Ein in dem Buch verhandeltes Nebenphänomen ist, dass die Philosophen, als sie sich des Themas des Messianischen annahmen, die selbstkritische Aufarbeitungsleistung der protestantischen Theologen seit den 60er Jahren des 20. Jahrhunderts übergingen und mit ihrer Einschätzung des Judentums weitermachten, wo zumindest ein Teil der Theologie innegehalten hatte. Das hat natürlich damit zu tun, dass die Wissenschaften – und auch die Philosophie – mittlerweile so hochspezialisierte Angelegenheiten sind, dass man ihre formalen Anforderungen eigentlich nur dann zu erfüllen wenigstens prätendieren kann, wenn man sich innerhalb der engen Grenzen nicht nur einer Disziplin, sondern auch einer Schule bewegt: Als neutestamentlicher Theologie ist man dann eben Mitglied beispielsweise der Sanders-Raisänen-Schule und liest alle relevanten Veröffentlichungen aus dieser Umgebung und die schärfsten ihrer Kritiker usw. Es existieren insofern viele Schulen und Disziplinen nebeneinander, die immer noch nur vergleichsweise selten auch für die Nebenaspekte ihrer neueren Ideen einen Blick in fremde Reviere riskieren und nur ausnahmsweise zusammen kommen. Gleichwohl gibt es auch das Mittel der interdisziplinären Konferenz – und die Konferenz über das Messianische verfolgte eben das Ziel, hier die verschiedenen Forschungsrichtungen und Denkbewegungen miteinander ins Gespräch zu bringen.

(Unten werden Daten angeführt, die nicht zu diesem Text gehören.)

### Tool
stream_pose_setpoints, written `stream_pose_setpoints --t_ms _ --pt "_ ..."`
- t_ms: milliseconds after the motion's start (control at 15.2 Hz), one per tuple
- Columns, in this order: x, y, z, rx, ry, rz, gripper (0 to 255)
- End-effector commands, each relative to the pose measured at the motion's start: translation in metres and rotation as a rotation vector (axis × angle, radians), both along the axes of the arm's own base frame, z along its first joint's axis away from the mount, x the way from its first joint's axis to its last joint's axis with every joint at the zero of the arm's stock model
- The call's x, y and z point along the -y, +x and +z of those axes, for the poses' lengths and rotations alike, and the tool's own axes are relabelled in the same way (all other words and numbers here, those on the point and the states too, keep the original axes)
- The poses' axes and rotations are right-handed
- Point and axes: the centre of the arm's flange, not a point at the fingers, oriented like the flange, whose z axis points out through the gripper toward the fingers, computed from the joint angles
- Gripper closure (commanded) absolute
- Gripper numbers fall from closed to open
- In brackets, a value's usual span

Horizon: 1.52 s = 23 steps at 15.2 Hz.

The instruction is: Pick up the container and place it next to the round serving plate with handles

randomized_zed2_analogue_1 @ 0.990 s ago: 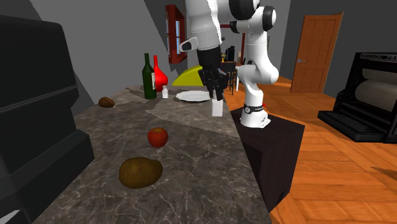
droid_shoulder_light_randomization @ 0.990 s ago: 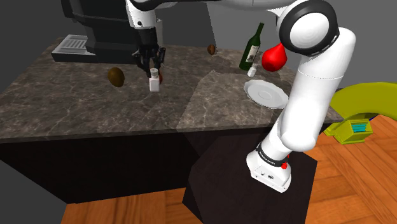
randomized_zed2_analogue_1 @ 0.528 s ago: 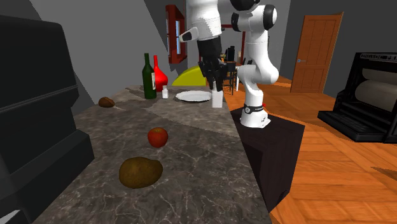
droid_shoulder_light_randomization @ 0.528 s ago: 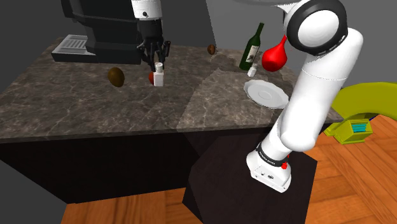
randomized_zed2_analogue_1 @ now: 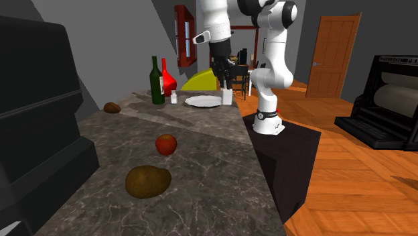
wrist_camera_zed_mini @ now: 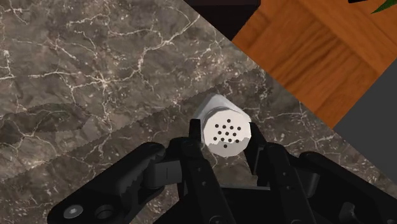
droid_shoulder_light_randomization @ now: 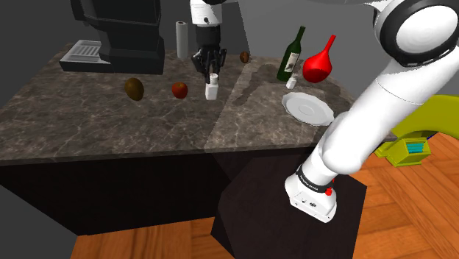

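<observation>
White shaker [wrist_camera_zed_mini: 224,130]: upright, my gripper [droid_shoulder_light_randomization: 211,74] clamped on its sides.
Serving plate [droid_shoulder_light_randomization: 309,109]: well apart from shaker; I must carry toward it, away from apple [droid_shoulder_light_randomization: 179,90].

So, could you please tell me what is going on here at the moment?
The white robot arm's black gripper has its jaws shut on a small white cylindrical shaker with a perforated top, held upright and apparently just clear of the dark marbled counter. It hangs between the round red apple and the round white plate, not yet beside the plate. A tall green bottle and a bulbous red vase stand just beyond the plate.
</observation>
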Motion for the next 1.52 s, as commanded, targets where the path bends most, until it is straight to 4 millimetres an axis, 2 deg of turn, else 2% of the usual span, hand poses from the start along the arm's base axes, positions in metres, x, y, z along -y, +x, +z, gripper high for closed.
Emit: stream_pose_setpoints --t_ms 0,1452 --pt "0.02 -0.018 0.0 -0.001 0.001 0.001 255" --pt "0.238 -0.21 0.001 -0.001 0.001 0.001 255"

Im Hayek-Club wurde die Teilnehmerrunde dann sozusagen ausgeweitet. Auf besonderes Interesse traf die Frage nach der Entwicklung, denn sie wurde im Gespräch auch auf die Haltung westlicher Religionspolitiker gegenüber dem Islam bezogen. Wer immer wieder sagt, dass der Islam erst noch eine Reformation oder eine Aufklärung durchlaufen müsse, übergeht wichtige Aspekte der islamischen Geschichte und missachtet ferner die Koordinaten, innerhalb derer solche Sätze behauptet werden.

Dr. Vazrik Bazil, Präsident des Verband der Redenschreiber deutscher Sprache (VRdS), resümiert die Veranstaltung:

Die Überlegungen von Frau Palmer waren aus zwei Gründen von Bedeutung: Erstens, um gewisse Urteile, beispielsweise gegenüber dem Judentum als einer Gesetzesreligion, als Vorurteile zu erkennen und sie zu überdenken und zweitens, um eine Zeitdiagnose erstellen zu können, die einerseits das Messianische als Endzeitbezogenes und das Gesetzgeberische als Diesseitsbezogenes herausarbeitet. In welcher Form wir diese beiden Tendenzen oder Latenzen heute wiederentdecken können und ob sie, wie früher, ineinander münden werden, ist eine spannende Frage, der nachgehen soll, wer den flüchtigen Tages- und Zeitgeist zu fassen bekommen will."